(YOUR ASSIGNMENT)
Write out the entire listing below exactly as it appears, minus any pictures.

(GIVEN DATA)

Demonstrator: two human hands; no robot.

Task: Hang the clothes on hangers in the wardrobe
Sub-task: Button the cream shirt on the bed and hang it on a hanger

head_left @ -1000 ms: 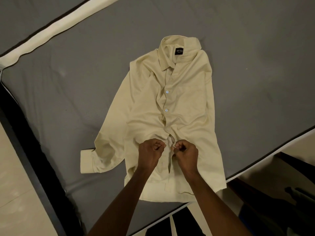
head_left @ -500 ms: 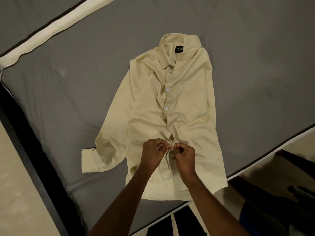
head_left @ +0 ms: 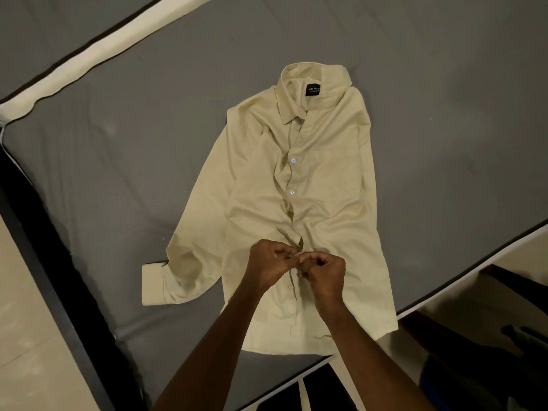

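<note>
A grey mattress with cream piping lies above a tiled floor.

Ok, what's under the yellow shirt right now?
The yellow shirt lies flat on the grey mattress. No hanger shows. Anything beneath the cloth is covered, and so is the placket under both hands.

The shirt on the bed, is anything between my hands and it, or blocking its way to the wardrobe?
Nothing lies between them: the left hand and right hand already pinch the shirt at its front placket. No wardrobe or hanger is in view, so that path cannot be judged.
</note>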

(OUTPUT OF THE TASK)
Demonstrator: two human hands; no robot.

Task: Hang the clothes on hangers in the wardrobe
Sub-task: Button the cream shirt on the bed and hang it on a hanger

head_left @ -1000 ms: 
head_left @ -500 ms: 
head_left @ +0 ms: 

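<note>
A grey mattress with cream piping lies above a tiled floor.

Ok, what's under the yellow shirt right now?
The yellow shirt lies flat on the grey mattress. No hanger shows. Anything beneath the cloth is covered, and so is the placket under both hands.

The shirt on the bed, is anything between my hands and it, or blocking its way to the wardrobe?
Nothing lies between them: the left hand and right hand already pinch the shirt at its front placket. No wardrobe or hanger is in view, so that path cannot be judged.
</note>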

There is nothing else to add to the answer.